> What to work on: Stop at the line containing "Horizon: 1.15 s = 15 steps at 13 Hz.": every line of the listing from the first up to that one must be set down exactly.

*** Opening of Available data ***

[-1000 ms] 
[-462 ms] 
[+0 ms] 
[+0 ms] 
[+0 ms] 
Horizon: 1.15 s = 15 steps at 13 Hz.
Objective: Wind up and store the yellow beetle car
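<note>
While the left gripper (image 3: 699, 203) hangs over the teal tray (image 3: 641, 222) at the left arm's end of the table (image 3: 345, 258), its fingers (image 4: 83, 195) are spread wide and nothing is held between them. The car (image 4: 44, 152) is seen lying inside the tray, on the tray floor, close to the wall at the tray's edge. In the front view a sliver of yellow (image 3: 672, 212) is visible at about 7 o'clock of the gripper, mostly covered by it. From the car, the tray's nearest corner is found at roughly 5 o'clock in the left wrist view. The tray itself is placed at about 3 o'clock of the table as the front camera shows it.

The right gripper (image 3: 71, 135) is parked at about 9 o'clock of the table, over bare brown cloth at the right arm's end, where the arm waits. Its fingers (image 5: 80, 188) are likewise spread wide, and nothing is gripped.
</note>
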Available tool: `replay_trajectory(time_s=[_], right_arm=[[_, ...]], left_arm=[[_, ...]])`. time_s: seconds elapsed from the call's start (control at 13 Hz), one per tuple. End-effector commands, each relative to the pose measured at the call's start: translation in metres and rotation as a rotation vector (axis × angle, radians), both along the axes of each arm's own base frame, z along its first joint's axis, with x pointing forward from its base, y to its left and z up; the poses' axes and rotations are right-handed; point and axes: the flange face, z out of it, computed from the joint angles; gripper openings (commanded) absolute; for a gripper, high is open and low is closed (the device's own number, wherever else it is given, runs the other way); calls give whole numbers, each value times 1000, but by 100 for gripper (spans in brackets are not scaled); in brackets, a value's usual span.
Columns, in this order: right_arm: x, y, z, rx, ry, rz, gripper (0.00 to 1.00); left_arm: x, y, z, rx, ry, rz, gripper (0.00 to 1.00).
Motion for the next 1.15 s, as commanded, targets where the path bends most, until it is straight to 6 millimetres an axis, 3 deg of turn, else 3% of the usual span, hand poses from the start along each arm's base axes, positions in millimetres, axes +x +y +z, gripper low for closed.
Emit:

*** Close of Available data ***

> Response to this task:
[-1000 ms] 
[-462 ms] 
[+0 ms] 
[+0 ms] 
[+0 ms] 
Horizon: 1.15 s = 15 steps at 13 Hz.

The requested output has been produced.